» **ABOUT THIS TASK**: Starting at the first line of the listing below, repeat each line exactly until you have repeated the one containing "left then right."; skip the pictures.

» **COLLECTED DATA**:
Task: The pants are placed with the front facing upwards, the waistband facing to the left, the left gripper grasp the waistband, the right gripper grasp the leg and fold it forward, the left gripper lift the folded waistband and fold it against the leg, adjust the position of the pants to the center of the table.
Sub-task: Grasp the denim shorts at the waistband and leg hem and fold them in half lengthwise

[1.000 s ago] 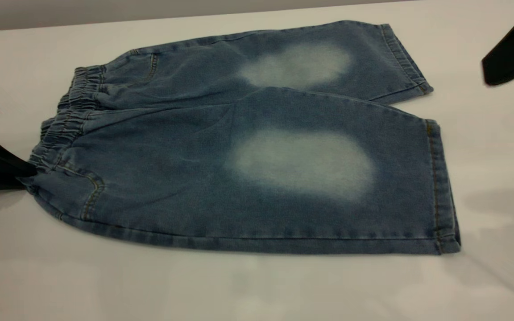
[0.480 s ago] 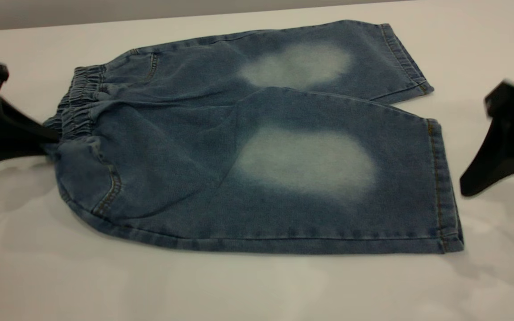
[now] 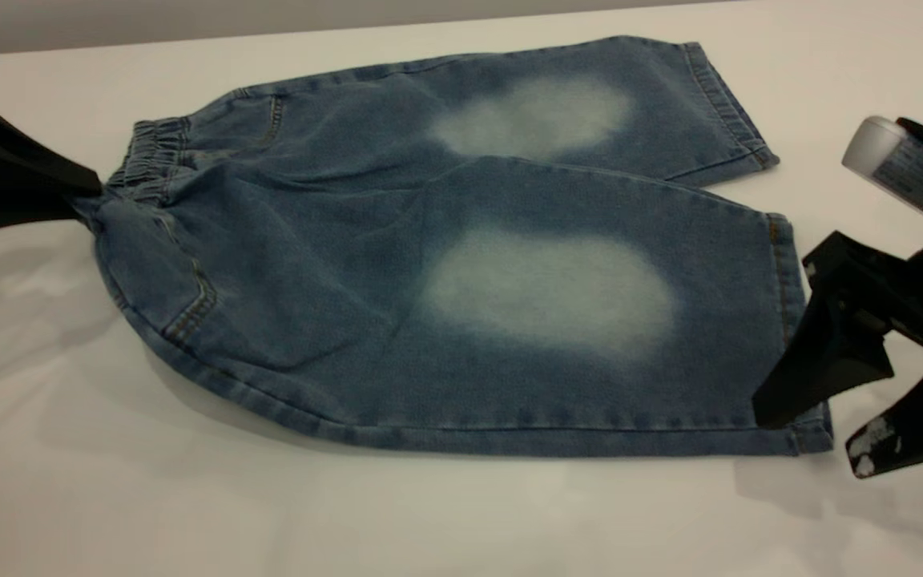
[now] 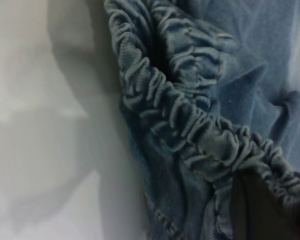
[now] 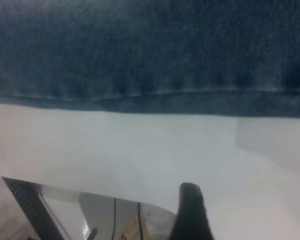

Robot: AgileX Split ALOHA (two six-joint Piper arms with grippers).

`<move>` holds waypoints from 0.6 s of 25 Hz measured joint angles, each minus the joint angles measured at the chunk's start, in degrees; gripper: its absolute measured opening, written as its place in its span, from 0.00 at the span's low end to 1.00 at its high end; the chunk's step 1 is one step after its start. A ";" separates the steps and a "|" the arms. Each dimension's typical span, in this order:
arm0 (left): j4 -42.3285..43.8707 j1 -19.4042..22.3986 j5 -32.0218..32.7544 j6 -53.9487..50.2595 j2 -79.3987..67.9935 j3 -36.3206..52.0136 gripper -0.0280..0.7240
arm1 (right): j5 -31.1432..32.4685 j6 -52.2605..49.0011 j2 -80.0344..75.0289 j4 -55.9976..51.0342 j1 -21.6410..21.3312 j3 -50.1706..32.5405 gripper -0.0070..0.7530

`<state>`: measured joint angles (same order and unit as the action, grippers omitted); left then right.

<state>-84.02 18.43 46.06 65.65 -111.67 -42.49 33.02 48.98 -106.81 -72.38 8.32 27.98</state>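
Observation:
The blue denim pants (image 3: 445, 256) lie front up on the white table (image 3: 429, 521), waistband (image 3: 145, 156) to the left. My left gripper (image 3: 86, 195) is at the far left, shut on the near end of the waistband, holding that corner raised. In the left wrist view the gathered waistband (image 4: 190, 125) runs into the dark fingers (image 4: 262, 210). My right gripper (image 3: 810, 439) stands open at the near leg's (image 3: 558, 296) hem corner, one finger over the hem, the scuffed one beside it. The right wrist view shows the hem (image 5: 150, 95) and one fingertip (image 5: 191, 210).
A silver labelled cylinder (image 3: 890, 164) on the right arm hangs above the table to the right of the far leg (image 3: 542, 116). Bare table (image 3: 69, 449) lies in front of the pants. The table's edge (image 5: 90, 187) shows in the right wrist view.
The left gripper has risen and moved away from the near edge, pulling the waistband corner up. The right gripper has come down from the upper right to the near leg's hem corner.

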 joint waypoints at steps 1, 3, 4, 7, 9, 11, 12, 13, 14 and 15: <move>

» **EXERCISE OUTPUT**:
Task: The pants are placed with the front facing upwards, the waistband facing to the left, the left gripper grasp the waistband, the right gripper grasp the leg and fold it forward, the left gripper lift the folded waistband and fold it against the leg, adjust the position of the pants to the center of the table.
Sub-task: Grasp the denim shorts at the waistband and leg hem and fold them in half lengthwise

[1.000 s ago] 
[0.480 s ago] 
[now] 
[now] 
[now] 

Robot: AgileX Split ALOHA (two six-joint Piper arms with grippers).

`<move>` holds waypoints from 0.6 s of 25 Hz measured joint angles, each minus the joint angles measured at the chunk's start, in degrees; gripper: its absolute measured opening, written as its place in its span, from 0.00 at the span's low end to 1.00 at its high end; the chunk's step 1 is one step after its start. A ";" separates the steps and a "|" the arms. Each dimension's typical span, in this order:
arm0 (left): j4 -42.3285..43.8707 j1 -19.4042..22.3986 j5 -32.0218..32.7544 j6 -53.9487..50.2595 j2 -79.3987..67.9935 j3 -36.3206..52.0136 gripper -0.0280..0.7240
arm1 (right): j5 -31.1432..32.4685 j6 -52.2605..49.0011 j2 -80.0344..75.0289 j4 -55.9976..51.0342 j1 -21.6410..21.3312 j3 -50.1706..32.5405 gripper -0.0070..0.7530

`<state>`: measured joint angles (same order and unit as the action, grippers omitted); left then right.

The output given is complete.